Providence County Superior Court is down one judge since Vincent A. Ragosta retired last May and it will soon be short another, with Mark A. Pfeiffer’s retirement next month. Until then, Pfeiffer will not be available for the trial pool as he closes up matters, Rodgers said. Judge Allen P. Rubine is working two days a week after being out due to illness almost a year.
In addition, the system is short a magistrate. This means Rodgers must assign one judge each month to handle scheduling, removing another from the pool, he said.
This leaves the court essentially with only five of its typically nine full-time judges at a time when the courts saw a 22 percent jump from 2007 to 2008 in the number of civil suits filed, he said. “I don’t have enough judges,” Rodgers said. “I’m robbing Peter to pay Paul.”
But there can be some hesitancy about moving civil litigation to more suburban courts. There is a perception that jurors in other counties are not as generous and that those in urban areas tend to be less affluent and more sympathetic to lawsuits, Rodgers said.
Jury awards in Providence County Superior Court in 2007 totaled $39.7 million, including interest, with an average award of $1.9 million across 40 cases.
Kent County saw far fewer trials in the same year, with juries awarding a total of $51,100 for an average award of $7,300 across seven cases. While in Washington County, the most state’s most rural area, juries awarded $17,000 for an average award of $8,500 across seven cases.
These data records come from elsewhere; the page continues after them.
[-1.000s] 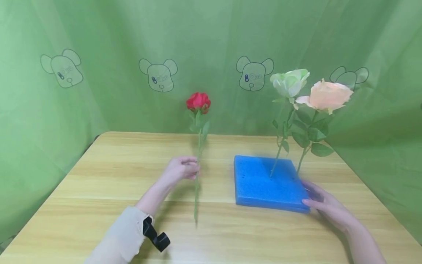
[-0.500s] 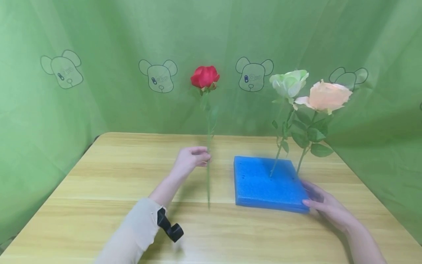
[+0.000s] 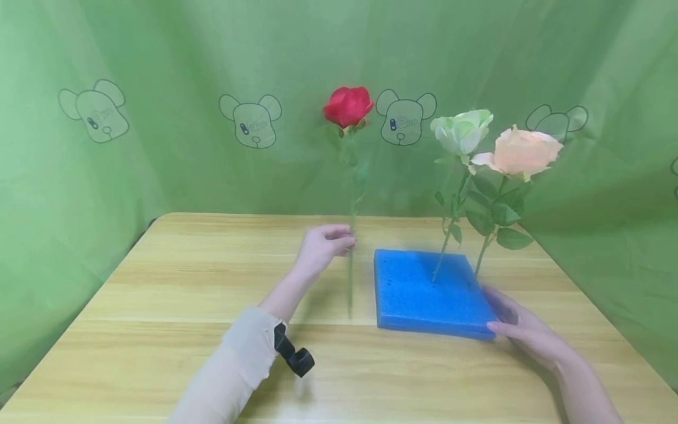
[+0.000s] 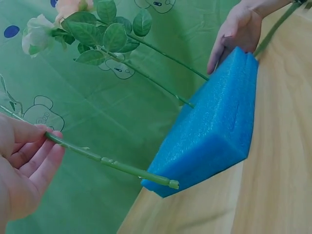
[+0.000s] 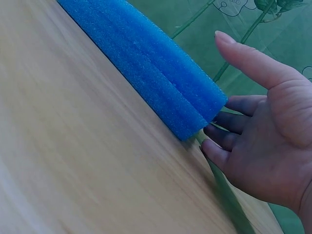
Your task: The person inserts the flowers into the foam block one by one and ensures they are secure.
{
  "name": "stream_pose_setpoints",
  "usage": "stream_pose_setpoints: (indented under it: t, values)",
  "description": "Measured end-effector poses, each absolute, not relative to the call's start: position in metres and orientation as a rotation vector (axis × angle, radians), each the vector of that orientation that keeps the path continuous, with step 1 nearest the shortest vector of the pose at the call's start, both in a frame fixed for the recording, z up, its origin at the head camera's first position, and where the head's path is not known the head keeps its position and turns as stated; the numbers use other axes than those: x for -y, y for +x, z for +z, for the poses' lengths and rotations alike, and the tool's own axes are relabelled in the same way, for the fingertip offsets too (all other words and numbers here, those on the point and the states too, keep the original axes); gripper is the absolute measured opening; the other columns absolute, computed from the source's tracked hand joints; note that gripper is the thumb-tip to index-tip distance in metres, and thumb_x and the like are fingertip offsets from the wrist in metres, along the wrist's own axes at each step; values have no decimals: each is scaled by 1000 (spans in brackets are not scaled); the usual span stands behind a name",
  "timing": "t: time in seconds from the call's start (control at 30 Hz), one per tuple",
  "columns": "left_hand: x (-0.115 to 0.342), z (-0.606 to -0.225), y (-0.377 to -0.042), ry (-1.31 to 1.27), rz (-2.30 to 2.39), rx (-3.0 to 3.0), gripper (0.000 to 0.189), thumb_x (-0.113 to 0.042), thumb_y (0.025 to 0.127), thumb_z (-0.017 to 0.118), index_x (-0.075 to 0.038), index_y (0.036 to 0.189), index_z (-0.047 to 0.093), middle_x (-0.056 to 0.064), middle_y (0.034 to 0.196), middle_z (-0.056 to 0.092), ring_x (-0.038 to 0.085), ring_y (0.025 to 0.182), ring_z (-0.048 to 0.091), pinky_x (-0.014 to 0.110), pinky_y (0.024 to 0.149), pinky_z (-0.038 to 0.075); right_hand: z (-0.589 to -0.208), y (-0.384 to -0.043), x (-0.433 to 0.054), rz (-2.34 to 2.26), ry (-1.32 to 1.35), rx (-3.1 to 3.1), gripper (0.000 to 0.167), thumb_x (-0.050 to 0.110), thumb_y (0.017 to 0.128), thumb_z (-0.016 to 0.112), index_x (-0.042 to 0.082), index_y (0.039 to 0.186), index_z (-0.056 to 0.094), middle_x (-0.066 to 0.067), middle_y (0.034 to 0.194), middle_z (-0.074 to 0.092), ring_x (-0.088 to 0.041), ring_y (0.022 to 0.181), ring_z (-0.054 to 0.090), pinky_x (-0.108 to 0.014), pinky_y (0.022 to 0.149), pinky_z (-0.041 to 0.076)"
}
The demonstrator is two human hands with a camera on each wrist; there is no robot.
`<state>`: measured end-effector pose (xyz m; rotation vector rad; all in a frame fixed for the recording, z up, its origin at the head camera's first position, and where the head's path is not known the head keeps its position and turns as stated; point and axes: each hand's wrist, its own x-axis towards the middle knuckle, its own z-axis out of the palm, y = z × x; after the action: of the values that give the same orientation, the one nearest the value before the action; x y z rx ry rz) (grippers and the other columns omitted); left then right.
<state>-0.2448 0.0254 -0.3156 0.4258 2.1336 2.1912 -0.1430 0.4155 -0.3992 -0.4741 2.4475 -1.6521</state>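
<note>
My left hand (image 3: 322,248) pinches the green stem of a red artificial rose (image 3: 348,107) between thumb and fingertips. The rose stands nearly upright, left of a blue foam block (image 3: 418,306). In the left wrist view the cut end of its stem (image 4: 171,184) overlaps the block's near corner. A pale green-white rose (image 3: 462,132) and a peach rose (image 3: 525,152) rise from the block, their stems set in its top. At the block's right edge rests my right hand (image 3: 521,330); the right wrist view shows its fingers (image 5: 229,126) relaxed against the side, thumb raised.
The block lies on a light wood table (image 3: 175,294). Small holes dot the block's top. Behind the table hangs a green curtain (image 3: 175,53) printed with bear heads. A black device (image 3: 294,353) is strapped to my left wrist.
My left hand has carried the red rose up and to the right, closer to the foam block. My right hand, the block and the other two roses have stayed in place.
</note>
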Motion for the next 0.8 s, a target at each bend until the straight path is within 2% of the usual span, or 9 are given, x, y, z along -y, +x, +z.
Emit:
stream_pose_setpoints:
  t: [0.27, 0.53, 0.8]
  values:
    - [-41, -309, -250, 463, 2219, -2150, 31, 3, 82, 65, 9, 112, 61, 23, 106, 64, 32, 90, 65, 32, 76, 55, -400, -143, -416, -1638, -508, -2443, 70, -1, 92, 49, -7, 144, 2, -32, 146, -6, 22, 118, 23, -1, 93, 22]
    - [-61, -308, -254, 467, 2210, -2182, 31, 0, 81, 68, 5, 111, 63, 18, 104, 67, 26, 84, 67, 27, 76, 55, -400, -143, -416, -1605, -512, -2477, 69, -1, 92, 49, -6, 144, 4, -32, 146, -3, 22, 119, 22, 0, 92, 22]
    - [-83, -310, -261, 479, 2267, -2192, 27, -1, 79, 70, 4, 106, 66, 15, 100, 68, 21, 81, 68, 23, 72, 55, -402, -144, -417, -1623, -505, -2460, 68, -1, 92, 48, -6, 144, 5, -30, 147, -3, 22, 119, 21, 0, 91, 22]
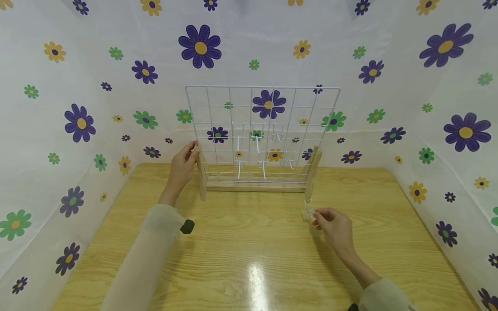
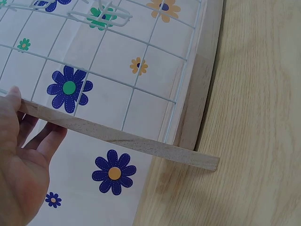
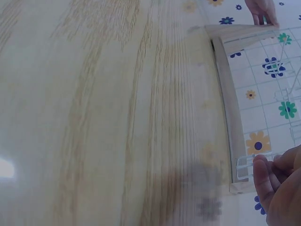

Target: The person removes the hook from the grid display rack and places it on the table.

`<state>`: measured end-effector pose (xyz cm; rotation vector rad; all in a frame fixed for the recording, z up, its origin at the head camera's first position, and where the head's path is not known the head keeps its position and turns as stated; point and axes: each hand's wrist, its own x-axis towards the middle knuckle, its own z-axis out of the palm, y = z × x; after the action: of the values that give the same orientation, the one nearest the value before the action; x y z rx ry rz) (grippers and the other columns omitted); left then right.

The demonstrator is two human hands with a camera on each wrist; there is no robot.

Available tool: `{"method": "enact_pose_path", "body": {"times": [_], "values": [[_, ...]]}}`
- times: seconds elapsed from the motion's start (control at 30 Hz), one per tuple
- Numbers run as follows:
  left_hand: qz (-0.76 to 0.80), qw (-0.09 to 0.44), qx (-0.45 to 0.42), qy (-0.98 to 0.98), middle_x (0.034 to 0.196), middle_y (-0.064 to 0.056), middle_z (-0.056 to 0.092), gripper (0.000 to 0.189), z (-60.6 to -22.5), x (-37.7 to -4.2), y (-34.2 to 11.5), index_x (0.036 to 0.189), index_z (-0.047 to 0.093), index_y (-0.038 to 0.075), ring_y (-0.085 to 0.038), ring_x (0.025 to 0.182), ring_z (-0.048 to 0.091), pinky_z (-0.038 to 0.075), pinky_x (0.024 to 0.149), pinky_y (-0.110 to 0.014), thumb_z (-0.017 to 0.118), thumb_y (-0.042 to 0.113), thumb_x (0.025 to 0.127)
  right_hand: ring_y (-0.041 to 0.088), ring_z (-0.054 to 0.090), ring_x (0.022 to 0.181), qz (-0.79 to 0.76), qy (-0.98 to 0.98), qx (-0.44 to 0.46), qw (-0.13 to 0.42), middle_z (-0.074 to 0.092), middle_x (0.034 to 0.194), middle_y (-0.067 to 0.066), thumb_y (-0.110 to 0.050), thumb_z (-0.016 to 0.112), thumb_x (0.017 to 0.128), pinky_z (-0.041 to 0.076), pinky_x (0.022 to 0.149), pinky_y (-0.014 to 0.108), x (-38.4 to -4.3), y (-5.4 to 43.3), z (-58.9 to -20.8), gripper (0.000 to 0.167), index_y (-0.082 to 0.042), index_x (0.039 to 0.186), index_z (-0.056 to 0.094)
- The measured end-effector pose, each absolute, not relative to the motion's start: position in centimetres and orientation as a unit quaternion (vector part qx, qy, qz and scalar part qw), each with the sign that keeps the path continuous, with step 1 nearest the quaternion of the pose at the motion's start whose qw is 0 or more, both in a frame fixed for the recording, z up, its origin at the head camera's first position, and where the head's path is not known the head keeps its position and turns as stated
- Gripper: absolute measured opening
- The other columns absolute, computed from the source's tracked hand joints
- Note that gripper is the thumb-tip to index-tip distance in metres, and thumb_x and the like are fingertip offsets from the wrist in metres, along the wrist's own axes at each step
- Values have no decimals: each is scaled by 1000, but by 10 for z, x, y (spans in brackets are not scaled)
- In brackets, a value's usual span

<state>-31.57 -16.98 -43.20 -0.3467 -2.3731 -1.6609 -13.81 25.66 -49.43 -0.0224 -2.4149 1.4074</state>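
Observation:
A white wire grid panel (image 1: 264,87) stands upright in a wooden stand (image 1: 256,188) on the table. My left hand (image 1: 183,168) holds the upper end of the stand's left post; in the left wrist view, the thumb is above the wooden bar (image 2: 117,134) and the fingers are beneath it. Between thumb and fingertips, my right hand (image 1: 336,226) pinches a white wire hook (image 1: 308,211) in front of the stand's right foot. Several similar hooks hang on the grid in two rows, among them an upper hook (image 1: 238,142) and a lower hook (image 1: 264,170).
The wooden table (image 1: 249,242) extends around the stand, with a bright reflection near its front edge. A white flower-patterned cloth (image 1: 249,43) encloses the back and both sides. A dark object (image 1: 187,226) sits at the left sleeve's cuff.

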Motion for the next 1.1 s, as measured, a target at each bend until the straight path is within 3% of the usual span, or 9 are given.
{"method": "enact_pose_path", "body": {"times": [0.17,0.33,0.5,0.63,1.1], "values": [[-565,112,-120,-808,160,-16,42,53,-431,-315,-168,156,43,3,-35,135,53,47,113,-47,49,32,111,18,71,62,482,-861,-19,163,74,80,19,7,72,93,63,58,30,-138,260,-497,5,10,97,73],[-570,102,-113,-807,161,-15,41,52,-431,-316,-166,157,43,5,-34,137,51,46,113,-47,49,31,111,27,71,64,461,-871,-5,168,74,81,20,9,71,92,59,55,18,-137,261,-498,5,11,96,72],[-576,87,-106,-806,161,-20,39,50,-416,-304,-160,157,40,-1,-38,139,48,44,115,-49,46,21,112,32,71,64,427,-885,19,186,73,80,21,11,71,91,55,53,13,-136,263,-501,5,12,96,72],[-573,83,-109,-808,158,-26,40,48,-400,-291,-154,154,40,-6,-43,137,49,45,113,-50,46,15,112,29,71,63,398,-894,40,200,73,80,20,12,72,90,53,50,14,-136,265,-502,5,12,95,72],[-572,82,-102,-810,158,-26,41,47,-393,-283,-154,155,40,-4,-41,134,51,45,113,-50,46,14,112,26,73,70,349,-900,110,238,74,86,22,18,75,83,60,62,19,-135,262,-504,11,12,92,73]]}}
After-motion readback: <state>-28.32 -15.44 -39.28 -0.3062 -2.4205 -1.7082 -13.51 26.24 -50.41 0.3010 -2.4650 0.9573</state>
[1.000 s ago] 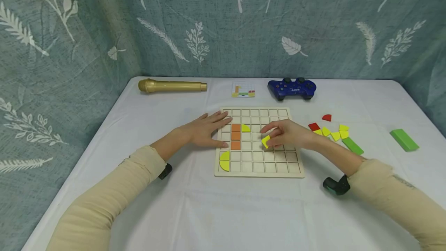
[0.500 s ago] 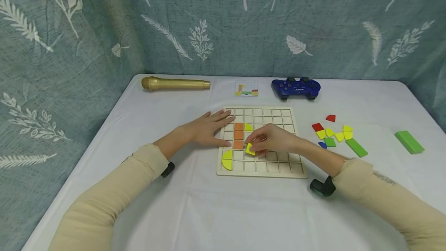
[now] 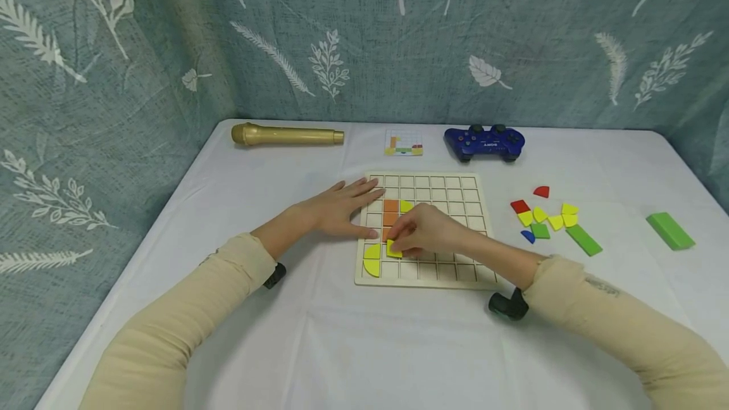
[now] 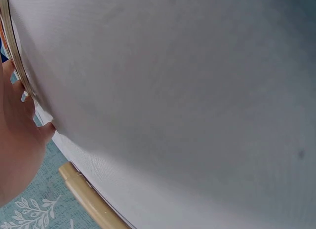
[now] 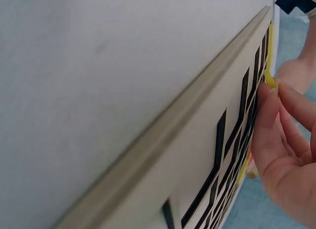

Miriam Weizenbaum, president of Rhode Island Association for Justice, said trial delays and the lag in appointing judges are robbing the state of money. Jury awards, she said, translate into dollars flooding into the system for clients who are sometimes desperately in need of resources due to an injury.
“Having a trial forces the resolution of cases that in turn injects millions into the economy,” Weizenbaum said.
She said she doesn’t object to Providence County civil suits being heard in Kent County, as long as neither party felt they would be prejudiced.
Mark Morse, chairman of the Rhode Island Bar Association’s Superior Court Bench Bar Committee, took aim at Governor Carcieri for leaving Ragosta’s seat open so long. The Judicial Nominating Commission forwarded five candidates for the governor’s consideration last July.
State law calls for the governor to fill judicial vacancies within 21 days of receiving a list of finalists from the JNC. But the governor’s office has said that it considers “the so-called deadline” advisory.
“I think it’s terrible that the governor hasn’t appointed judges and it’s contributing to the backlog,” Morse said. “I can’t fathom what’s motivating him.”
The governor’s spokeswoman, Amy Kempe, did not return a phone call seeking comment.